Tous les participants ont suivi pendant quatre semaines un régime identique chaque semaine. Ensuite, lors de la phase suivante, ils ont adopté le même régime mais avec des aliments exclusivement biologiques. Les résultats ont été comparés avec l’état de départ, c’est-à-dire un régime libre incluant divers aliments, y compris de la viande rouge et des produits ultra-transformés.
Quelles différences avez-vous observées ?
Dans d’autres études, nous avions déjà noté que le régime méditerranéen traditionnel entraîne des améliorations de l’état métabolique, de la réponse insulinique, du stress oxydatif et de l’inflammation.
Cette fois, nous avons constaté que le régime biologique, par rapport à celui conventionnel, a entraîné une amélioration supplémentaire du stress oxydatif sanguin et de la composition corporelle.
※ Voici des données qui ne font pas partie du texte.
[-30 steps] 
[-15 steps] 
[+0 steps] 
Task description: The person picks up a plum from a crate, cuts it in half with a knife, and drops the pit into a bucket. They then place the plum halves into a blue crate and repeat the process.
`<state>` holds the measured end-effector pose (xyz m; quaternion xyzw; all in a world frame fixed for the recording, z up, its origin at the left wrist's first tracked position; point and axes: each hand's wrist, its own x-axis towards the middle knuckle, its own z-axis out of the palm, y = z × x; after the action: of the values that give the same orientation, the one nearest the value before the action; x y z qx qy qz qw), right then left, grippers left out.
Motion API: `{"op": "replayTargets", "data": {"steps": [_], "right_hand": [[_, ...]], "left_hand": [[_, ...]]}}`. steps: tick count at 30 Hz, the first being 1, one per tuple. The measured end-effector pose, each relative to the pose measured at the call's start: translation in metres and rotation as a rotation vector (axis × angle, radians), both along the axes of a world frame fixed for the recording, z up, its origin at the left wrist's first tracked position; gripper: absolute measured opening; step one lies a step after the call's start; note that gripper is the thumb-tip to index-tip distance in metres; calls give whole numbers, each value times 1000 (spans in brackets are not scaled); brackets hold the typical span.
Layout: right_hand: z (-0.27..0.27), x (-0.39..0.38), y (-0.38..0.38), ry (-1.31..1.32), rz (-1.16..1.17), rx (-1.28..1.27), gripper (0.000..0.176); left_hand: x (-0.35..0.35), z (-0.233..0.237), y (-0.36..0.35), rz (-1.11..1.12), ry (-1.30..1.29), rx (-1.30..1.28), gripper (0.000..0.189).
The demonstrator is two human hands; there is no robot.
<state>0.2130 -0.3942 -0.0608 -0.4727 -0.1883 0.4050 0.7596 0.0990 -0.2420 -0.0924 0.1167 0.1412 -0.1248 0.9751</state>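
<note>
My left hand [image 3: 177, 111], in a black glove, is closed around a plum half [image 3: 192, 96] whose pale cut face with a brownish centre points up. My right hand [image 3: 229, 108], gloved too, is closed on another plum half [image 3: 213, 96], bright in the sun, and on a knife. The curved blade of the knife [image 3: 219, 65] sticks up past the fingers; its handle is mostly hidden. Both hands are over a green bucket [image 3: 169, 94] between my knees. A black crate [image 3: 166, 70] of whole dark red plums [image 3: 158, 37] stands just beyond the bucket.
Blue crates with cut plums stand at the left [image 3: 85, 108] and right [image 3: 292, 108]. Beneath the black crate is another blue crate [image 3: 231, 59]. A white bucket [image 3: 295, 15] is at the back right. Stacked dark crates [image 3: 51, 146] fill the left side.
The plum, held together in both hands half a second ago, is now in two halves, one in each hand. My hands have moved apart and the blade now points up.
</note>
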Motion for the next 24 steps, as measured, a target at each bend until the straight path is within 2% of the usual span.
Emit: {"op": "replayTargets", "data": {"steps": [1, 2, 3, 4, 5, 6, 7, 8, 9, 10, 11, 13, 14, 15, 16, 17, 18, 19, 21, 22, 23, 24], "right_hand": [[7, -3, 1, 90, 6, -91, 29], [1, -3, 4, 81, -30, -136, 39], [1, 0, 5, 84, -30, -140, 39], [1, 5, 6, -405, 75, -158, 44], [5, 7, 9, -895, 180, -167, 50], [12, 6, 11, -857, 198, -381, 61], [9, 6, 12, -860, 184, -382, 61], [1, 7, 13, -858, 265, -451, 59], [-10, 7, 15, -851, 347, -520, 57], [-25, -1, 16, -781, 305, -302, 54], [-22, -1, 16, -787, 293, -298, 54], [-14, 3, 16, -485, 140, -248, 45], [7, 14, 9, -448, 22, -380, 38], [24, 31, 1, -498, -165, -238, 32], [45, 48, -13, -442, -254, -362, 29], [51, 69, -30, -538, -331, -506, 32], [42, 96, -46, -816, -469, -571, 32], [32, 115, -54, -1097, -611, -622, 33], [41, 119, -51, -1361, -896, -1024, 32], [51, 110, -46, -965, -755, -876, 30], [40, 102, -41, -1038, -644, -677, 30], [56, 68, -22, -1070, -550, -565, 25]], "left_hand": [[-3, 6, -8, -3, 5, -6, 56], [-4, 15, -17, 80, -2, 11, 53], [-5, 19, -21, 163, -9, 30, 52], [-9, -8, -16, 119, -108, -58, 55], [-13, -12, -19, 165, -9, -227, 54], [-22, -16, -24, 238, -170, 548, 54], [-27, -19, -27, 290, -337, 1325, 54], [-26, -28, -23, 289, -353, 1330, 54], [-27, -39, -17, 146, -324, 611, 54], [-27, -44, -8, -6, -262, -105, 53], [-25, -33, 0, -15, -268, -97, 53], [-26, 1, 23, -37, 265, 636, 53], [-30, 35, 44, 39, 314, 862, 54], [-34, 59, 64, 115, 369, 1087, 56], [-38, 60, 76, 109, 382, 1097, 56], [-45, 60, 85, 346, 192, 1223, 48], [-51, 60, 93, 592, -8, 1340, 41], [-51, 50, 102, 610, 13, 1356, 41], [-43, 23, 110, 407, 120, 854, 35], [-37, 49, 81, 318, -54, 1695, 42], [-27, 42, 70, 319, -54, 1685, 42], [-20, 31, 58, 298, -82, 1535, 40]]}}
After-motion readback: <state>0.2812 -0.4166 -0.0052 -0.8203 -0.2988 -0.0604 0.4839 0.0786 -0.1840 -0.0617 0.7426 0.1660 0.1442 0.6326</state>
En particulier, nous avons observé une augmentation de 20-30% de la capacité antioxydante totale plasmatique.
Qu’indique cela pour la santé du corps ?
En étudiant l’expression des gènes, j’ai constaté que les gènes liés à l’inflammation s’éteignent, tandis que ceux associés aux mécanismes de défense et de réparation mobile augmentent. Cela nous a poussé à examiner ce qui se passe dans l’intestin, plus précisément dans le microbiote, l’ensemble des bactéries, virus et parasites qui le peuplent et régulent de nombreux processus métaboliques.
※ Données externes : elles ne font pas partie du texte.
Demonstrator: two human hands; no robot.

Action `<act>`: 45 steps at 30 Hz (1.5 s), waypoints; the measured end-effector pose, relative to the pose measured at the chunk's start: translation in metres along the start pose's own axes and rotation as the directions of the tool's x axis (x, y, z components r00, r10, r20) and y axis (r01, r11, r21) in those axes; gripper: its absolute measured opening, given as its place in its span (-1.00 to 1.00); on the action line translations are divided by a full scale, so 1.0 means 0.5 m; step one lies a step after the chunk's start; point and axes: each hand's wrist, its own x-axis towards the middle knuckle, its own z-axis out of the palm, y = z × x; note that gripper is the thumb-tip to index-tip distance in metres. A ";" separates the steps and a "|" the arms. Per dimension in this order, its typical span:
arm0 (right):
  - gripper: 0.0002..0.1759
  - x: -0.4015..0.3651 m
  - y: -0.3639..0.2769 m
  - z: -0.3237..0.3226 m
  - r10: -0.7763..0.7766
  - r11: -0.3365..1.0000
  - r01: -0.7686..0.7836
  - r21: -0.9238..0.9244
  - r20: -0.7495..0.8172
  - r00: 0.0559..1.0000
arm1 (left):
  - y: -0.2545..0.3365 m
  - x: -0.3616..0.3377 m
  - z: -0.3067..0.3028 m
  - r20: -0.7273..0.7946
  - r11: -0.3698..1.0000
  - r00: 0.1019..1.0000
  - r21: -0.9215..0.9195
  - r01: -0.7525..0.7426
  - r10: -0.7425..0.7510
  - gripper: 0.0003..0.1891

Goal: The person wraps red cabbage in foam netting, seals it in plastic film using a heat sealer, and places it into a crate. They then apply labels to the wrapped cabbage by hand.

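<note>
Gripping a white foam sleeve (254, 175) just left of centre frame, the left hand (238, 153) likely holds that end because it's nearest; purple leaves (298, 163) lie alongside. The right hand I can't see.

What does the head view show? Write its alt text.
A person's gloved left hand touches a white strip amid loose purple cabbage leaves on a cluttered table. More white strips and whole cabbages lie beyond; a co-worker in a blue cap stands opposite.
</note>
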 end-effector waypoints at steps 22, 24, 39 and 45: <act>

Pourquoi avez-vous étudié le microbiote ?
Les espèces et familles de bactéries formant le microbiote produisent des substances, les métabolites, qui peuvent favoriser ou contrer l’inflammation à travers la barrière intestinale. Si l’équilibre entre les espèces bactériennes se brise, cela peut entraîner un état de dysbiose, avec des effets sur notre santé. Ainsi, tout ce que nous mangeons devient un nutriment ou un poison pour les espèces bactériennes vivant dans notre intestin.
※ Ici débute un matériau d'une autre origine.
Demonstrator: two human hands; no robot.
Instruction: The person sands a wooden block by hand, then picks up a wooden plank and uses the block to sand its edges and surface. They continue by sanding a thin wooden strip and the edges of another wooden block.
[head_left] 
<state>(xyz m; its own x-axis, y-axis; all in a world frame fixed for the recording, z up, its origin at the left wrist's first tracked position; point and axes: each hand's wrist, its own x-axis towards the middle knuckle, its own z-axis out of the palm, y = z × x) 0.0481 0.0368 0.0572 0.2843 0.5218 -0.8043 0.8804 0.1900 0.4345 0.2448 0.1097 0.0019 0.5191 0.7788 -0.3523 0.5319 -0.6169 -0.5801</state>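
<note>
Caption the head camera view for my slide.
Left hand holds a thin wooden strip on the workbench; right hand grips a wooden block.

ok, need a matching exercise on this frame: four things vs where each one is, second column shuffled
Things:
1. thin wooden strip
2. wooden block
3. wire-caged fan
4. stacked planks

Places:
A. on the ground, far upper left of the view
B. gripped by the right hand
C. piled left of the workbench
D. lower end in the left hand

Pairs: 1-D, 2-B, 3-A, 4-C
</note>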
Comment a-t-il changé après les quatre semaines ?
Avec l’alimentation biologique, nous avons observé une augmentation d’espèces bactériennes bénéfiques, qui, en plus des métabolites régulant le métabolisme des graisses et des sucres, libèrent des acides gras à chaîne courte comme le butyrate.
Qu’est-ce que les acides gras à chaîne courte ?
Ce sont des molécules essentielles pour le bien-être de l’organisme, influençant l’immunité, le métabolisme et la santé de la barrière intestinale, mais le corps n’en produit que de petites quantités. Le butyrate, en particulier, a la remarquable capacité de réduire l’inflammation systémique.
Quels effets cela peut-il avoir sur la santé en général ?
Réduire l’inflammation systémique indique soutenir le système immunitaire et diminuer le stress oxydatif, qui peut également oxyder le cholestérol et les protéines. Si le cholestérol LDL s’oxyde, le risque cardiovasculaire augmente. De plus, le butyrate soutient aussi les cycles épigénétiques, ces mécanismes qui protègent et réparent l’ADN.
L’effet est-il plus fort avec un régime méditerranéen biologique ?
Par rapport au régime conventionnel, qui reste valide, un régime méditerranéen biologique est plus efficace dans la prévention des maladies chroniques et dégénératives. Aujourd’hui, nous avons des preuves scientifiques à l’appui, car nous avons noté que l’amélioration de la qualité nutritionnelle entraîne une plus grande amélioration des espèces bactériennes vivant dans l’intestin. Cela indique un équilibre qui, s’il est maintenu dans le temps, réduit le risque de maladies chroniques non transmissibles, telles que l’obésité, le diabète, les maladies cardiovasculaires, neurodégénératives et même certains cancers.
Ceci n’indique pas que l’alimentation soit la seule médecine, mais dans une perspective de prévention, un régime de qualité doit devenir notre habitude alimentaire.